The report came out last August, and the same commission subsequently ordered a further probe, citing the presence of nearly 3,000 more graves in the remote districts of Poonch and Rajouri—some allegedly with multiple bodies in them. But apart from one impassioned editorial expressing shame, a couple of speciously-framed TV shows attempting, among other things, equivalence between the all-powerful state and a beleaguered people, the media, while running the story, largely ignored the issue. “There is every probability that these unidentified dead bodies buried in various unmarked graves at 38 places of north Kashmir may contain the dead bodies of enforced disappearances,” the SHRC report had said. How can we not, then, express outrage over what could potentially constitute evidence of crimes against humanity? We’d do that if, say, the graves were made in Tripoli, under a dictatorship, wouldn’t we? Somehow, and for reasons unknown, unmarked graves (some with only heads in them) found in the disputed backyard of the world’s largest democracy have been deemed not heinous enough. Are we to assume mass graves made in a democracy are somehow more humane?Does not such a discovery merit even a customary response from the Indian State? As far as I remember, there has been no official comment by the Central government in Delhi, so deeply entrenched is India’s policy of indifference and denial on Kashmir. And what of its intellectual classes who were on site, and rightly so, when India signed the UN resolution against Sri Lanka for its atrocities against Tamil civilians during the campaign against the ltte? If the conscience of a nation is not stirred by the discovery of thousands of nameless burials in what it claims as an integral part, the claim not only rings hollow, it was and will only ever remain a claim.

In recent months, some well-meaning commentators and Kashmir experts have started talking about moving on, about the dividends of peace, about economics as opposed to politics—as though these dual aspects were congenitally detached. This is more or less consistent with the outpourings of some members of India’s new class of beat intellectuals—they move from issue to issue, or studio to studio, with equal panache—and their callousness towards the tragedy of Kashmir is matched only by their disdain for even contemporary history. Perhaps the most serious and bizarrely anti-intellectual assertion, and therefore an insidious one, seems to project the idea of peace as somehow incompatible with the idea of justice, and those who demand it as some kind of violence fetishists—as though talking about massacres stems democracy and progress.

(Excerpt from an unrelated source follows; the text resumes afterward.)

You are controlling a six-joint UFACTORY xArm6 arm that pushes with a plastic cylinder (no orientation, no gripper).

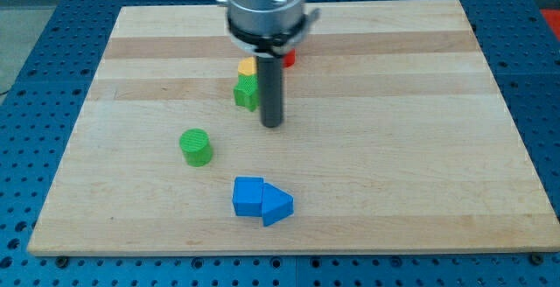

In the Indian establishment—and indeed the political philosophy espoused in statist writing on Kashmir employs language disturbingly reminiscent of an ‘establishment project’—there has been a sudden spurt in conversations around the ‘dividends of peace’ in Kashmir. This is, of course, not possible without the buy-in of a thriving comprador class in the conflict-torn land. Translated into realpolitik, this otherwise benign phrase seems to convey to a subject population that it is time they forgot their long-held aspirations for freedom, as also about possible crimes committed by a state that has been nothing but militaristic in its dealings with them. The jackboot comes draped in a flag emblazoned with the words “Let bygones be bygones”.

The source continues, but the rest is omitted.